Dnia 2010-09-28, wto o godzinie 23:46 -0400, Andreas Kloeckner pisze:
> On Mon, 27 Sep 2010 04:42:00 -0700 (PDT), jmcarval <jmcar...@fe.up.pt> wrote:
> > 
> > Hi.
> > Installed PyCUDA 0.94.1 in several Linux boxes.
> > All have Ubuntu 10.4 with CUDA 3.1 (drv 256.40) and python 2.6.5
> > 
> > Boxes with 1.1 capability GPUs like 8600GT, 9400 GT or FX850 are ok and some
> > user's are already trying them.
> > Boxes with 1.3 (GTX280) and 2.0 (GTX480) have dificulties just running the
> > supplied tests. On these:
> > 
> > test_cumath.py passes all tests but is 5 times slower in the GTX280 and
> > 40(!) times slower in the GTX480
> > As far as I can see, this test never uses float64
> 
> This might just be due to the G80/G92 compilers being faster than the
> 280/480 ones. In general, the tests are not meant for benchmarking.

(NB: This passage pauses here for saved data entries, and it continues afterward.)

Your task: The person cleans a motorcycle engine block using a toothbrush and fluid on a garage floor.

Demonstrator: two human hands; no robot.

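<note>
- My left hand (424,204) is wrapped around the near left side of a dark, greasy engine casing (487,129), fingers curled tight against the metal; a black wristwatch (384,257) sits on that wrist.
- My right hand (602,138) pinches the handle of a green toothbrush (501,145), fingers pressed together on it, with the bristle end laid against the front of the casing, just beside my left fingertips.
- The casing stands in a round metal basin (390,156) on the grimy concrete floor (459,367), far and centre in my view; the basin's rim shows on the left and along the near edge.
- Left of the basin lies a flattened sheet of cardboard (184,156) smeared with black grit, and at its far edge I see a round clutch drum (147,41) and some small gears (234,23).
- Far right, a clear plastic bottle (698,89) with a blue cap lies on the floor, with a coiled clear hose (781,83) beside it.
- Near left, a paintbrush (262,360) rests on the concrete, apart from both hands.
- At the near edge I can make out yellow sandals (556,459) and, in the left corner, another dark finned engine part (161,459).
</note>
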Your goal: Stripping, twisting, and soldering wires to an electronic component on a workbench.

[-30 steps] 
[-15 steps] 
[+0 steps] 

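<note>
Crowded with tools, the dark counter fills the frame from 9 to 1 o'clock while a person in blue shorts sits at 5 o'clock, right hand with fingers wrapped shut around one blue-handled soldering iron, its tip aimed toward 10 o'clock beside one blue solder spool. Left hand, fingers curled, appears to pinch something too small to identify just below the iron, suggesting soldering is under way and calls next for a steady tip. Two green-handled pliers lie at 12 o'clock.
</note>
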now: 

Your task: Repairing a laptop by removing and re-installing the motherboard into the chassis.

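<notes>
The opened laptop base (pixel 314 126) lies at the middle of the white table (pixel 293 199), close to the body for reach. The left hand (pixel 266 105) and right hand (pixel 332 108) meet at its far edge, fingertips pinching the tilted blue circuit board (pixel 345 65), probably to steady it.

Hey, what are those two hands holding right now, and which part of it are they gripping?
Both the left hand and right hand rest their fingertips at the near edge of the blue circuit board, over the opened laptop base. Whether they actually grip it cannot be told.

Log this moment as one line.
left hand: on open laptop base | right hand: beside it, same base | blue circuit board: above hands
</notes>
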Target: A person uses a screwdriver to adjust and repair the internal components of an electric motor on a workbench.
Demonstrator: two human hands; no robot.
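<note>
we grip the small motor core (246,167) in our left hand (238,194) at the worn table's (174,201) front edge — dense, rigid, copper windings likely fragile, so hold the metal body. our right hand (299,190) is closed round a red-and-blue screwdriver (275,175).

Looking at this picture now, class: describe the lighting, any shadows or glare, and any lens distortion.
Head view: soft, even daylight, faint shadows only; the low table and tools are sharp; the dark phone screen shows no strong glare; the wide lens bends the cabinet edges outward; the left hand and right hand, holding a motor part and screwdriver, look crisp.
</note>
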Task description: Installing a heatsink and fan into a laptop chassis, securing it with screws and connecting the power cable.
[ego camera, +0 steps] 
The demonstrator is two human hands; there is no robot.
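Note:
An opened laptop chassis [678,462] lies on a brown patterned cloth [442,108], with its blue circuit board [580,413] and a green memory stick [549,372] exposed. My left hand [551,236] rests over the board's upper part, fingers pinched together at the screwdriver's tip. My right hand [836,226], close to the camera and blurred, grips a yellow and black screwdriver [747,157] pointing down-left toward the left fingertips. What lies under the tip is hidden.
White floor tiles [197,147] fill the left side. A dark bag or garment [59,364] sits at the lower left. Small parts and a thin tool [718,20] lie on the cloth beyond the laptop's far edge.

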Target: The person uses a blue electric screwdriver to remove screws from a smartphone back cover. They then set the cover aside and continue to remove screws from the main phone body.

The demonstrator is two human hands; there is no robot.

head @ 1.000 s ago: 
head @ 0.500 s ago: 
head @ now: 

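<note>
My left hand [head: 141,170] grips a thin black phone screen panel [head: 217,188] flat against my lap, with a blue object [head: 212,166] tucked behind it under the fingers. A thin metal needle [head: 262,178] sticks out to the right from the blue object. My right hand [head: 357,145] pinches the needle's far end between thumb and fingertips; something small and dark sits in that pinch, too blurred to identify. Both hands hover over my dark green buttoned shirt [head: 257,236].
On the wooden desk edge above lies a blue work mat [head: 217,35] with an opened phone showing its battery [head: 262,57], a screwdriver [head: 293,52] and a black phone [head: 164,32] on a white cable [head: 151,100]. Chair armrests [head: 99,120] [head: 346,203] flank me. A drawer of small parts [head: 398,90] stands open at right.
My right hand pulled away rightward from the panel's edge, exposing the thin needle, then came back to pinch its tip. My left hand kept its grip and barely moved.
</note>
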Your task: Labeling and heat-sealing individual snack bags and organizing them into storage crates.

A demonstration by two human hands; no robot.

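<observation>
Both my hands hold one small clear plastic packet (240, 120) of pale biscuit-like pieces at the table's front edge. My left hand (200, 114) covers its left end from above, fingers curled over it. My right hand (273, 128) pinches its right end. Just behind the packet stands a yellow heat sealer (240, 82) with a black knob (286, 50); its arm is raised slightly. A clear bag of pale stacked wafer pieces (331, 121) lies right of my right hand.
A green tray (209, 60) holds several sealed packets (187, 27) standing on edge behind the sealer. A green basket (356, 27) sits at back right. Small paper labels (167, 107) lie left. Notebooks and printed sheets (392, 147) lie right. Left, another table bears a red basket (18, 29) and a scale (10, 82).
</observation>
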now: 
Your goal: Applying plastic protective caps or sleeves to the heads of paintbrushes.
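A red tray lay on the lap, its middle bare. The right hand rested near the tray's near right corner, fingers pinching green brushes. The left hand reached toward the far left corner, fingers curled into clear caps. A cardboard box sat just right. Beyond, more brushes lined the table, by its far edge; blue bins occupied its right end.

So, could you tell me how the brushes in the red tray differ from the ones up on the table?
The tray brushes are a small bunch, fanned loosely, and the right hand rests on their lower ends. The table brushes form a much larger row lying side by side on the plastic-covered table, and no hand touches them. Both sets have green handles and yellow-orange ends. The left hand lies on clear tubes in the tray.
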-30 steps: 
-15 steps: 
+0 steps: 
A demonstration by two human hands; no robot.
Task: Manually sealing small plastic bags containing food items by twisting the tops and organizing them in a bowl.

That
> said, I don't really observe slowdowns like that.
> 
> > test_gpuarray.py is 2 times slower in the GTX280 and fails the dot, sum,
> > minmax and subset_minmax tests on the GTX480.
> 
> I can't reproduce these issues on the Fermi devices (all C2050s on
> Linux) that I have access to, so I'm having a hard time tracking down
> this problem. Any help would be much appreciated.
> 
> As a hypothesis: Are there multiple versions of the Fermi silicon? Any
> way to detect which one you have?

GTX 470/480 have GF100 which provides computing capabilities 2.0
GTX 460 has GF104, which has computing capabilities 2.1 - including
48 (not 32 as in all previous chips) processors per MP.
I do not know anything about Tesla and other high-end hardware.

I am not sure how it is related though.